PROBLEM TO WORK ON:
From the data that follows, print exactly the lines starting at the one containing "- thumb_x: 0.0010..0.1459" and ending at the one containing "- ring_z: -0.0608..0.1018"; include both of them and nothing more.

=== RECORDED DATA ===

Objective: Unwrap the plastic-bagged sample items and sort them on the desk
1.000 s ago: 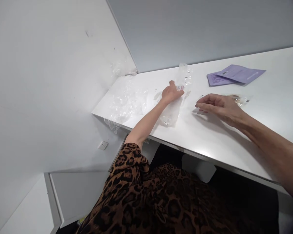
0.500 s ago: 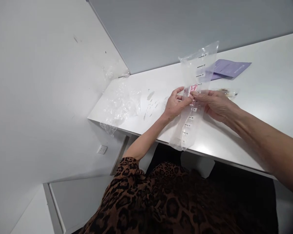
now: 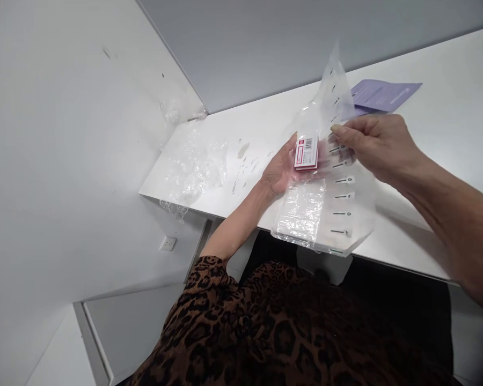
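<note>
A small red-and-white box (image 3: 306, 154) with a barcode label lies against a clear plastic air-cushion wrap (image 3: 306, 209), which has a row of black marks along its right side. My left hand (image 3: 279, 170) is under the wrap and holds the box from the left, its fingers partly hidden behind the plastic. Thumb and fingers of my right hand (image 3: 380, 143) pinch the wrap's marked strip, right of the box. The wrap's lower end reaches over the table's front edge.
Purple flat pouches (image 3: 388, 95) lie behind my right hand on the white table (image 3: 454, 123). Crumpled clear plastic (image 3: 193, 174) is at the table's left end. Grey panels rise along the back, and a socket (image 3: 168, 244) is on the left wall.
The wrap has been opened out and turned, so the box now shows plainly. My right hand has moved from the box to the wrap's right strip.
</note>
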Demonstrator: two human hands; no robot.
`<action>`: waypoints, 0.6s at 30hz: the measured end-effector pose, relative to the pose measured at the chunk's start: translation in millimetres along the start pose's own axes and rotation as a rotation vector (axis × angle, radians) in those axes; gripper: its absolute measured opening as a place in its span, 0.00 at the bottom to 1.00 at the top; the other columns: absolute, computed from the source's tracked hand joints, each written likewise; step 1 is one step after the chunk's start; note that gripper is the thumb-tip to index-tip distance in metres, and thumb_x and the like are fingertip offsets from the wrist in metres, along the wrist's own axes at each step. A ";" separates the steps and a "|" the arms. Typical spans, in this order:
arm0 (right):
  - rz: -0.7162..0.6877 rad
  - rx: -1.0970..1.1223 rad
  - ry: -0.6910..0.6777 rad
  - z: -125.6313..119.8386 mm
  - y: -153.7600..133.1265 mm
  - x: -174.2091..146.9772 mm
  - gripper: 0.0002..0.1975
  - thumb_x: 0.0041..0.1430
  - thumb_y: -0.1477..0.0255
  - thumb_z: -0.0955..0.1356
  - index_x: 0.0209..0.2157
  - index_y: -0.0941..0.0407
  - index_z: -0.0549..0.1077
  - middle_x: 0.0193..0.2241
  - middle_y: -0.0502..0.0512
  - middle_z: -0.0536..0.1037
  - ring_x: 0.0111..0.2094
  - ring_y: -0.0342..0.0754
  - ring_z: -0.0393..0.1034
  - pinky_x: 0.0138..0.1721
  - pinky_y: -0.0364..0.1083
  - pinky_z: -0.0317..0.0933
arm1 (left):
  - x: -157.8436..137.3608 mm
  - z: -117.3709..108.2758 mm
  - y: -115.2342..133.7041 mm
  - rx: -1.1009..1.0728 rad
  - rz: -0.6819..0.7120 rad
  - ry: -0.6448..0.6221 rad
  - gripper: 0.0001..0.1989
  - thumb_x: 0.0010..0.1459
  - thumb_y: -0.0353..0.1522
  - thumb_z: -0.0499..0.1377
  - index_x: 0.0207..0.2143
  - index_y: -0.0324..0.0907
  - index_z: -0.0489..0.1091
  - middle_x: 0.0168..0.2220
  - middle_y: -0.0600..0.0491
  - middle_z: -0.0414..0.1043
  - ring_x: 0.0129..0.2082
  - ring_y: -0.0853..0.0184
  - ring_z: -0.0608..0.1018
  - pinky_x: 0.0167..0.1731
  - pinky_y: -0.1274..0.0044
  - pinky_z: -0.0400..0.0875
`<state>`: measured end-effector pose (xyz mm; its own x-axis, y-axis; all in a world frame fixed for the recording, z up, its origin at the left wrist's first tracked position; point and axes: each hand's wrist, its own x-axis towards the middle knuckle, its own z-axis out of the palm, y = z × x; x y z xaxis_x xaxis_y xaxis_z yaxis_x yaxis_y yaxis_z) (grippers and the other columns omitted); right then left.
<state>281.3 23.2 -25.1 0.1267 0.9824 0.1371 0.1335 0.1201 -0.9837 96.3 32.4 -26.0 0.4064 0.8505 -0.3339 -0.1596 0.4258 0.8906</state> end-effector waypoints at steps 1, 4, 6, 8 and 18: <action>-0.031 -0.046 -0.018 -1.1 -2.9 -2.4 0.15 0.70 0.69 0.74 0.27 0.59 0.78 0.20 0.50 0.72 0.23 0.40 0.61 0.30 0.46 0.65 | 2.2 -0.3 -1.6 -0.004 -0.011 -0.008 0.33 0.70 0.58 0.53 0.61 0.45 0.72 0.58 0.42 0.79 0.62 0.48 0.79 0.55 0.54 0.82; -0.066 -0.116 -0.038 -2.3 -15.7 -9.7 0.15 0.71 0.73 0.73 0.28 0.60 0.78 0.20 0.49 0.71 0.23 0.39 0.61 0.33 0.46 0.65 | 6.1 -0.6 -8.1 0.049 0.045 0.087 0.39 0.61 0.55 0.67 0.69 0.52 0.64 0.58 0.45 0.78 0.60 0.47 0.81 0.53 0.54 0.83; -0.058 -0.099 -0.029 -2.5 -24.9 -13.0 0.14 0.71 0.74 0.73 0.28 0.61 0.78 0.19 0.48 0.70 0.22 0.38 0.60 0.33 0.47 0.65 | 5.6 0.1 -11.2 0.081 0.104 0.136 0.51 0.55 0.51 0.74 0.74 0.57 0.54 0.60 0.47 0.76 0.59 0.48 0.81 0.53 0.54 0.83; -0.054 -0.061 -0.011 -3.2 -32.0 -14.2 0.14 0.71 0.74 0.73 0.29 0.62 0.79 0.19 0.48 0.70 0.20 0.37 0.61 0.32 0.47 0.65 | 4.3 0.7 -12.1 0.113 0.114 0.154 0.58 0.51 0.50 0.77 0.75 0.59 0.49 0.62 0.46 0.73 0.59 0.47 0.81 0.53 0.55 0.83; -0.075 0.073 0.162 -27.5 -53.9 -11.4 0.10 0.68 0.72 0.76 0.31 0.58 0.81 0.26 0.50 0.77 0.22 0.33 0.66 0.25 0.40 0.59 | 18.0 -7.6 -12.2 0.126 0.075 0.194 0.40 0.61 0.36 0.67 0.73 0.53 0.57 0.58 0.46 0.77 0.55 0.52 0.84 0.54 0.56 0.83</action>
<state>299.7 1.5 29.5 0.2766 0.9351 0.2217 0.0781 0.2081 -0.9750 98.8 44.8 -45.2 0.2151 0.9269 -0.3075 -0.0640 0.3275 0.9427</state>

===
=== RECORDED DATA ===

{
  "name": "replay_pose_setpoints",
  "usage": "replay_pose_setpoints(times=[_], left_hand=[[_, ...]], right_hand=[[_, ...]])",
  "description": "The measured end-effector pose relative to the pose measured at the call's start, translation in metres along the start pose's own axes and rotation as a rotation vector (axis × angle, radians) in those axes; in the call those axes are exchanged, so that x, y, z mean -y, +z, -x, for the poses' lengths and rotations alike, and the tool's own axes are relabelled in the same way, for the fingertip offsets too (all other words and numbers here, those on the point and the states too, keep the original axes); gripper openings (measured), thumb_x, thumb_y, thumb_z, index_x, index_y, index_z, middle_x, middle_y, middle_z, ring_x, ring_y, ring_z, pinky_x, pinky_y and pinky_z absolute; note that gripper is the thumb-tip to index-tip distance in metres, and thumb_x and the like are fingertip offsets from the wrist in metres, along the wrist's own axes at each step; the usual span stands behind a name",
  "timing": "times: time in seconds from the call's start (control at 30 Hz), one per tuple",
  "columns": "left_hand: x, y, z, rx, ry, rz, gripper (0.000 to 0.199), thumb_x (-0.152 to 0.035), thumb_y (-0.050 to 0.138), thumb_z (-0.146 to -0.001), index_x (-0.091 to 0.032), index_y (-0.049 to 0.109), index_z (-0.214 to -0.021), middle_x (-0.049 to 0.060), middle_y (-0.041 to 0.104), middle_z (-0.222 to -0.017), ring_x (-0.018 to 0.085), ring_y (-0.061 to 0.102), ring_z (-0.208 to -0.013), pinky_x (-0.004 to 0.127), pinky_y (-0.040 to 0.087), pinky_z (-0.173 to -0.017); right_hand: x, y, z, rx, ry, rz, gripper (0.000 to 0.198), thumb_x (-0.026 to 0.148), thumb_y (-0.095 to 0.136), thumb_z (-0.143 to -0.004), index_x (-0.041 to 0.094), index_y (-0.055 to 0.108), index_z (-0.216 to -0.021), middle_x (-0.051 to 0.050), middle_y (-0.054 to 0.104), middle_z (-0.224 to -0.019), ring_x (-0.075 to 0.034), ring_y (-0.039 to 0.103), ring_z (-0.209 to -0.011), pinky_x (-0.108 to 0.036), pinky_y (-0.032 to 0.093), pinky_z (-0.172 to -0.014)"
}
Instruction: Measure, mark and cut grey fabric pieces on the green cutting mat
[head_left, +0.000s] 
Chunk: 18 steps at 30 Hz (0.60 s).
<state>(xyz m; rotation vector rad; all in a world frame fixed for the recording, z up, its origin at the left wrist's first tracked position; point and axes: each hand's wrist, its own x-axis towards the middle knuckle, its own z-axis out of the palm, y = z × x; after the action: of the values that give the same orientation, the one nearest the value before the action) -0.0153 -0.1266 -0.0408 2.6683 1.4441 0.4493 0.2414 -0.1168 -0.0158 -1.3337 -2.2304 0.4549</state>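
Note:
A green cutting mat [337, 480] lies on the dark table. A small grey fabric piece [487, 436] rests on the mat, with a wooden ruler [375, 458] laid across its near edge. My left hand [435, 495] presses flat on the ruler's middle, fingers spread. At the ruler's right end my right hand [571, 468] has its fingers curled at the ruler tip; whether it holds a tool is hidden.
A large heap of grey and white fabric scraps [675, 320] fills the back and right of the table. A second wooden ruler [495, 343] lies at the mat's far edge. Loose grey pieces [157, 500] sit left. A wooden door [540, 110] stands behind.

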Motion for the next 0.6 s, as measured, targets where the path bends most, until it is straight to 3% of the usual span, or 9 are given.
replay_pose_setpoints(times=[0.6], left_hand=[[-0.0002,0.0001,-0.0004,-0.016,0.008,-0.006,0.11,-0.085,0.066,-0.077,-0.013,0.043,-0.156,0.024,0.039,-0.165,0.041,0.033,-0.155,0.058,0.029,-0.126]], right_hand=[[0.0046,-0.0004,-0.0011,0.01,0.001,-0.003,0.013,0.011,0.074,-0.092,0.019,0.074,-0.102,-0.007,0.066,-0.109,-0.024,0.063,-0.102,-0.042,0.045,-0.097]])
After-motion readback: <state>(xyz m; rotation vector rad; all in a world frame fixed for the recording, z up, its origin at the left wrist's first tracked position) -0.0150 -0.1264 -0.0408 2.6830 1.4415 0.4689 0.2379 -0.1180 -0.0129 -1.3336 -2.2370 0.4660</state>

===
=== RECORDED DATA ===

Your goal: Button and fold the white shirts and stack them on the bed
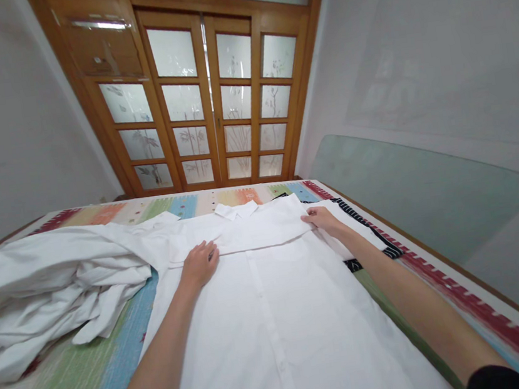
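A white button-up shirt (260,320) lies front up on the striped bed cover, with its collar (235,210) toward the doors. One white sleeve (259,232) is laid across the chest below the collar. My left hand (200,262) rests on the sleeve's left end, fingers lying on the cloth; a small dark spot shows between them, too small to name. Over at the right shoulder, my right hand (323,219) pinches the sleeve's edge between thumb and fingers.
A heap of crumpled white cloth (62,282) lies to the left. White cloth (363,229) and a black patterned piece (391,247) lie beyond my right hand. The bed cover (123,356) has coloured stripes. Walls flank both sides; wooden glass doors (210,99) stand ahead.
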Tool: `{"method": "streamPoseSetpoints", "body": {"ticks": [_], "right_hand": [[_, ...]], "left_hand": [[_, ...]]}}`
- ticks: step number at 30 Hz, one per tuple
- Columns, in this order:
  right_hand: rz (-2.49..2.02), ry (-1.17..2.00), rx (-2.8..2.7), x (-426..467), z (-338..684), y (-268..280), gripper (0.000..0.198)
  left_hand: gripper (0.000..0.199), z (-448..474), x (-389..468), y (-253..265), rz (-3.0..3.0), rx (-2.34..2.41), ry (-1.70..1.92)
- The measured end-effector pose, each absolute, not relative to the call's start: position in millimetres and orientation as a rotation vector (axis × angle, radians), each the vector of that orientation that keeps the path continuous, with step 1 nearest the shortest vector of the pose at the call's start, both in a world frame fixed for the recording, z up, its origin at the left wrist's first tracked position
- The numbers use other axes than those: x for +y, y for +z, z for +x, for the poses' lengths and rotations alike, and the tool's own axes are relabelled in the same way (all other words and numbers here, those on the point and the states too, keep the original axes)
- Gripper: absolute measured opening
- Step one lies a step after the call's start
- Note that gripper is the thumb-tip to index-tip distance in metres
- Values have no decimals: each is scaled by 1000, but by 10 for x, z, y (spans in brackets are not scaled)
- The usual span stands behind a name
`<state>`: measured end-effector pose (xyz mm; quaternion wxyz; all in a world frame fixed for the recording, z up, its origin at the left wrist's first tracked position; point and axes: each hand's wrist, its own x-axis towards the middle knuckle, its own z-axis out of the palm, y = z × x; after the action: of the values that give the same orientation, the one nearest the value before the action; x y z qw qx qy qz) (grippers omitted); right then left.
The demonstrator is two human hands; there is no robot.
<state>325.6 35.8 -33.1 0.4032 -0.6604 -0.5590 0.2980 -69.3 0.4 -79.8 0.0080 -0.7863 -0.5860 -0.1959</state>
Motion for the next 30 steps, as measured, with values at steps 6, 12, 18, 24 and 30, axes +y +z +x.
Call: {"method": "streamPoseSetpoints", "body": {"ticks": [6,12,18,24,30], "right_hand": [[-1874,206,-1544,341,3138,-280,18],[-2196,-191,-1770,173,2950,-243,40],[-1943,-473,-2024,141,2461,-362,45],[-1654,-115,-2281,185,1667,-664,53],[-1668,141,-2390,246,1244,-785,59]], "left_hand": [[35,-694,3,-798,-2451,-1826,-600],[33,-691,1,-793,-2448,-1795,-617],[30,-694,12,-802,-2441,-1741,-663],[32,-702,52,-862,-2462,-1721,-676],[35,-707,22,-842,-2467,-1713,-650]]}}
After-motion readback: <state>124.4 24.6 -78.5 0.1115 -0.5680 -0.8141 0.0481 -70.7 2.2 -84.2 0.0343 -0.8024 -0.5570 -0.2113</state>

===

RESULT:
  - thumb_x: 0.0010..0.1459
  - thumb_y: -0.0353..0.1522
  - thumb_z: -0.0499..0.1377
  - index_x: 0.0207..0.2143
  - index_y: -0.0324..0.0907
  - index_z: -0.0489..0.1091
  - middle_x: 0.0168..0.2220
  - middle_y: -0.0600..0.0491
  - middle_z: -0.0414..0.1043
  - ring_x: 0.0129..0.2082
  - ring_y: -0.0853..0.0184
  - ring_z: -0.0608..0.1018

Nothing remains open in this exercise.